• **Task statement**
The whole listing is to be restated word for word with no images.
Data to examine section start
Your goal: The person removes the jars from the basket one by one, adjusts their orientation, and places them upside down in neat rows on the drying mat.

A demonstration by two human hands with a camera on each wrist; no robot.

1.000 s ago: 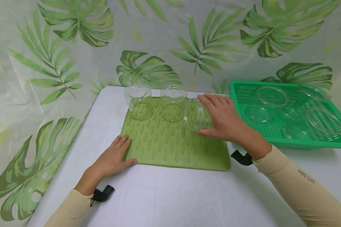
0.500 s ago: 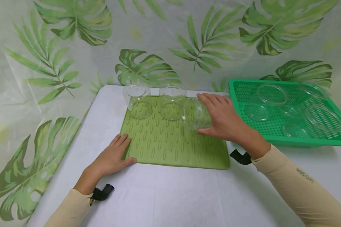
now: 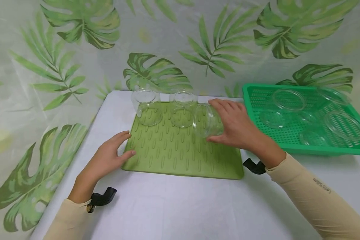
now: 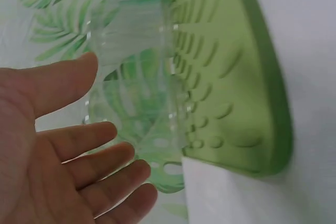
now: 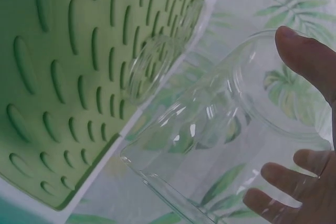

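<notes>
My right hand (image 3: 235,125) grips a clear jar (image 3: 208,120) tipped on its side above the green ribbed mat (image 3: 180,156), its rim facing left. In the right wrist view, the thumb is on one side of the jar (image 5: 210,124) and the fingers on the other. Two similar clear jars, a left one (image 3: 149,108) and a middle one (image 3: 183,110), stand upside down along the mat's back edge. My left hand (image 3: 105,156) hovers at the mat's left edge, fingers spread and holding nothing; its palm (image 4: 58,145) shows in the left wrist view.
A green perforated basket (image 3: 288,150) stands at the right with several clear jars in it, among them a back-left jar (image 3: 288,100). White cloth (image 3: 180,206) covers the table. Behind hangs a leaf-patterned curtain (image 3: 156,36).
My left hand has lifted off the mat's left corner and drawn slightly left and back. My right hand and its jar have hardly moved.
</notes>
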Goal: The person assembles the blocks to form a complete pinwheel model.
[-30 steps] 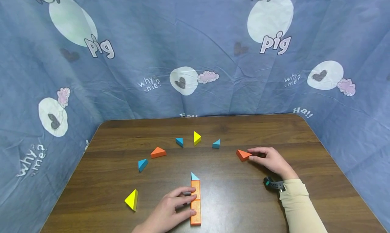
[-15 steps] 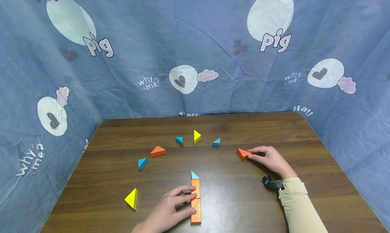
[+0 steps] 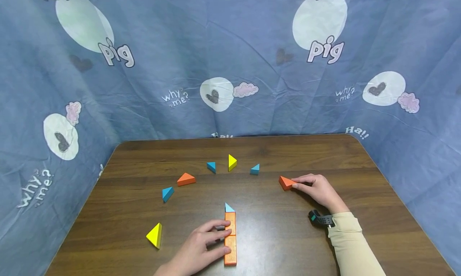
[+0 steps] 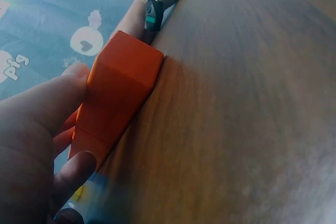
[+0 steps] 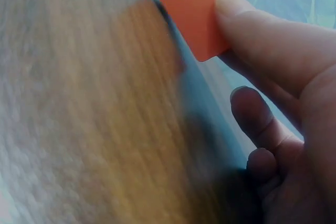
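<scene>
Against the left edge of two orange blocks (image 3: 233, 241), spread fingers of the left hand (image 3: 199, 244) are rested, nothing gripped, seemingly for steadying; beyond them, rightward, a red wedge (image 3: 285, 183) is pinched at one corner by the right hand (image 3: 321, 190), perhaps for control.

Right hand (image 3: 318, 190): thumb and fingertip drawn slightly closer together than a second ago, at the pointed corner of the red-orange triangular block (image 3: 286, 183). Beige cloth sleeve (image 3: 354, 242) and black wrist device (image 3: 320, 218): marginally further left. Brown wood-grain desk (image 3: 273, 222): sits slightly higher and left in the head view.
</scene>
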Available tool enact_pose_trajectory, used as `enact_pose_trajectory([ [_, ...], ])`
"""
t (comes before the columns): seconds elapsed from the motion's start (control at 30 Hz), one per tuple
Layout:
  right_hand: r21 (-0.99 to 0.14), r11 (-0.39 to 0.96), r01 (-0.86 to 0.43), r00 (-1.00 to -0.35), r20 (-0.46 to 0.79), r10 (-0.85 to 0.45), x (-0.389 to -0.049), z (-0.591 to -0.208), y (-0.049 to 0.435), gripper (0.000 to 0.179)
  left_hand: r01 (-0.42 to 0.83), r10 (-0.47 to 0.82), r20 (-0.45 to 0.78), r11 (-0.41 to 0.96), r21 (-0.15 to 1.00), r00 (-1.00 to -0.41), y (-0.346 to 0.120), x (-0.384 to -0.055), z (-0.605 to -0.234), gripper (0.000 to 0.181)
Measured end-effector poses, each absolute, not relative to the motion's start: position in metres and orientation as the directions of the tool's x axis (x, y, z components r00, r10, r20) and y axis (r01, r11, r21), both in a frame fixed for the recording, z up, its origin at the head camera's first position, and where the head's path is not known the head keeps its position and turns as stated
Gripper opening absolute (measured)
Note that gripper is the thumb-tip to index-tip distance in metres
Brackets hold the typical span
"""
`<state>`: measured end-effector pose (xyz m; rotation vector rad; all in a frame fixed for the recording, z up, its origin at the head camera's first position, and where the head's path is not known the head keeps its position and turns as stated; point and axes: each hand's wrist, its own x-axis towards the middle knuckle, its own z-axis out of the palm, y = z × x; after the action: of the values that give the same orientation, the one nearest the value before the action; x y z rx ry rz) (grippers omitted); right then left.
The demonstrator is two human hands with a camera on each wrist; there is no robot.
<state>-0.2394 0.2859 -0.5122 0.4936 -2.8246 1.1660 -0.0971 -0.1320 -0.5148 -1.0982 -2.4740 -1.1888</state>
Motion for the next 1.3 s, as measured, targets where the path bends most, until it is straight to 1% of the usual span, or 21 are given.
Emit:
enact_pose_trajectory([
  [0.2, -0.672, 0.657, -0.343, -0.939, 0.220, -0.265, -0.238, -0.512, 0.283, 0.025, 0.666, 0.553, 0.404, 0.433, 0.608, -0.729, -0.133, -0.097, -0.516, 0.042],
  [0.3, -0.672, 0.643, -0.366, -0.930, 0.245, -0.274, -0.236, -0.510, 0.278, 0.024, 0.636, 0.554, 0.364, 0.445, 0.630, -0.748, -0.134, -0.097, -0.516, 0.043],
  [0.37, -0.680, 0.626, -0.382, -0.923, 0.255, -0.287, -0.235, -0.509, 0.273, 0.024, 0.632, 0.557, 0.356, 0.446, 0.634, -0.750, -0.134, -0.097, -0.515, 0.042],
  [0.63, -0.711, 0.580, -0.397, -0.917, 0.280, -0.285, -0.229, -0.502, 0.254, 0.024, 0.657, 0.557, 0.393, 0.424, 0.623, -0.732, -0.133, -0.098, -0.513, 0.041],
  [0.9, -0.718, 0.533, -0.448, -0.892, 0.317, -0.323, -0.227, -0.496, 0.234, 0.022, 0.649, 0.543, 0.396, 0.425, 0.631, -0.741, -0.133, -0.097, -0.516, 0.042],
  [1.1, -0.731, 0.513, -0.451, -0.887, 0.301, -0.351, -0.226, -0.497, 0.220, 0.021, 0.618, 0.543, 0.352, 0.451, 0.644, -0.763, -0.133, -0.098, -0.517, 0.043],
  [1.3, -0.746, 0.490, -0.451, -0.880, 0.280, -0.384, -0.225, -0.500, 0.206, 0.021, 0.622, 0.544, 0.355, 0.453, 0.638, -0.760, -0.133, -0.098, -0.517, 0.043],
])
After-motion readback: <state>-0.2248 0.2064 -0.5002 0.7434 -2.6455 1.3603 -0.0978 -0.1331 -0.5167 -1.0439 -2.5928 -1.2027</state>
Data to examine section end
• **Answer to this problem**
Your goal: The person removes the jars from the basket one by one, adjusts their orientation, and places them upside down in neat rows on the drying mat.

A demonstration by two human hands with a camera on each wrist; no robot.

1.000 s ago: 
0.500 s ago: 
now: 
now: 
now: 

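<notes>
My right hand (image 3: 235,125) grips a clear jar (image 3: 208,120) tipped on its side above the green ribbed mat (image 3: 180,156), its rim facing left. In the right wrist view, the thumb is on one side of the jar (image 5: 210,124) and the fingers on the other. Two similar clear jars, a left one (image 3: 149,108) and a middle one (image 3: 183,110), stand upside down along the mat's back edge. My left hand (image 3: 105,156) hovers at the mat's left edge, fingers spread and holding nothing; its palm (image 4: 58,145) shows in the left wrist view.
A green perforated basket (image 3: 288,150) stands at the right with several clear jars in it, among them a back-left jar (image 3: 288,100). White cloth (image 3: 180,206) covers the table. Behind hangs a leaf-patterned curtain (image 3: 156,36).
My left hand has lifted off the mat's left corner and drawn slightly left and back. My right hand and its jar have hardly moved.
</notes>
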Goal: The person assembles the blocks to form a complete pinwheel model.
[-30 steps] 
[-15 steps] 
[+0 steps] 
[+0 steps] 
[+0 steps] 
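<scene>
Against the left edge of two orange blocks (image 3: 233, 241), spread fingers of the left hand (image 3: 199, 244) are rested, nothing gripped, seemingly for steadying; beyond them, rightward, a red wedge (image 3: 285, 183) is pinched at one corner by the right hand (image 3: 321, 190), perhaps for control.

Right hand (image 3: 318, 190): thumb and fingertip drawn slightly closer together than a second ago, at the pointed corner of the red-orange triangular block (image 3: 286, 183). Beige cloth sleeve (image 3: 354, 242) and black wrist device (image 3: 320, 218): marginally further left. Brown wood-grain desk (image 3: 273, 222): sits slightly higher and left in the head view.
</scene>
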Available tool enact_pose_trajectory, used as `enact_pose_trajectory([ [_, ...], ])`
"""
t (comes before the columns): seconds elapsed from the motion's start (control at 30 Hz), one per tuple
Layout:
  right_hand: r21 (-0.99 to 0.14), r11 (-0.39 to 0.96), r01 (-0.86 to 0.43), r00 (-1.00 to -0.35), r20 (-0.46 to 0.79), r10 (-0.85 to 0.45), x (-0.389 to -0.049), z (-0.591 to -0.208), y (-0.049 to 0.435), gripper (0.000 to 0.179)
  left_hand: r01 (-0.42 to 0.83), r10 (-0.47 to 0.82), r20 (-0.45 to 0.78), r11 (-0.41 to 0.96), r21 (-0.15 to 1.00), r00 (-1.00 to -0.41), y (-0.346 to 0.120), x (-0.384 to -0.055), z (-0.605 to -0.234), gripper (0.000 to 0.181)
Measured end-effector poses, each absolute, not relative to the motion's start: position in metres and orientation as the directions of the tool's x axis (x, y, z components r00, r10, r20) and y axis (r01, r11, r21), both in a frame fixed for the recording, z up, its origin at the head camera's first position, and where the head's path is not known the head keeps its position and turns as stated
Gripper opening absolute (measured)
Note that gripper is the thumb-tip to index-tip distance in metres
Brackets hold the typical span
"""
`<state>`: measured end-effector pose (xyz m; rotation vector rad; all in a frame fixed for the recording, z up, its origin at the head camera's first position, and where the head's path is not known the head keeps its position and turns as stated; point and axes: each hand's wrist, its own x-axis towards the middle knuckle, its own z-axis out of the palm, y = z × x; after the action: of the values that give the same orientation, the one nearest the value before the action; x y z rx ry rz) (grippers omitted); right then left.
The demonstrator is two human hands with a camera on each wrist; there is no robot.
<state>-0.2394 0.2859 -0.5122 0.4936 -2.8246 1.1660 -0.0971 -0.1320 -0.5148 -1.0982 -2.4740 -1.1888</state>
Motion for the next 1.3 s, as measured, targets where the path bends most, until it is straight to 1% of the usual span, or 21 are given.
Emit:
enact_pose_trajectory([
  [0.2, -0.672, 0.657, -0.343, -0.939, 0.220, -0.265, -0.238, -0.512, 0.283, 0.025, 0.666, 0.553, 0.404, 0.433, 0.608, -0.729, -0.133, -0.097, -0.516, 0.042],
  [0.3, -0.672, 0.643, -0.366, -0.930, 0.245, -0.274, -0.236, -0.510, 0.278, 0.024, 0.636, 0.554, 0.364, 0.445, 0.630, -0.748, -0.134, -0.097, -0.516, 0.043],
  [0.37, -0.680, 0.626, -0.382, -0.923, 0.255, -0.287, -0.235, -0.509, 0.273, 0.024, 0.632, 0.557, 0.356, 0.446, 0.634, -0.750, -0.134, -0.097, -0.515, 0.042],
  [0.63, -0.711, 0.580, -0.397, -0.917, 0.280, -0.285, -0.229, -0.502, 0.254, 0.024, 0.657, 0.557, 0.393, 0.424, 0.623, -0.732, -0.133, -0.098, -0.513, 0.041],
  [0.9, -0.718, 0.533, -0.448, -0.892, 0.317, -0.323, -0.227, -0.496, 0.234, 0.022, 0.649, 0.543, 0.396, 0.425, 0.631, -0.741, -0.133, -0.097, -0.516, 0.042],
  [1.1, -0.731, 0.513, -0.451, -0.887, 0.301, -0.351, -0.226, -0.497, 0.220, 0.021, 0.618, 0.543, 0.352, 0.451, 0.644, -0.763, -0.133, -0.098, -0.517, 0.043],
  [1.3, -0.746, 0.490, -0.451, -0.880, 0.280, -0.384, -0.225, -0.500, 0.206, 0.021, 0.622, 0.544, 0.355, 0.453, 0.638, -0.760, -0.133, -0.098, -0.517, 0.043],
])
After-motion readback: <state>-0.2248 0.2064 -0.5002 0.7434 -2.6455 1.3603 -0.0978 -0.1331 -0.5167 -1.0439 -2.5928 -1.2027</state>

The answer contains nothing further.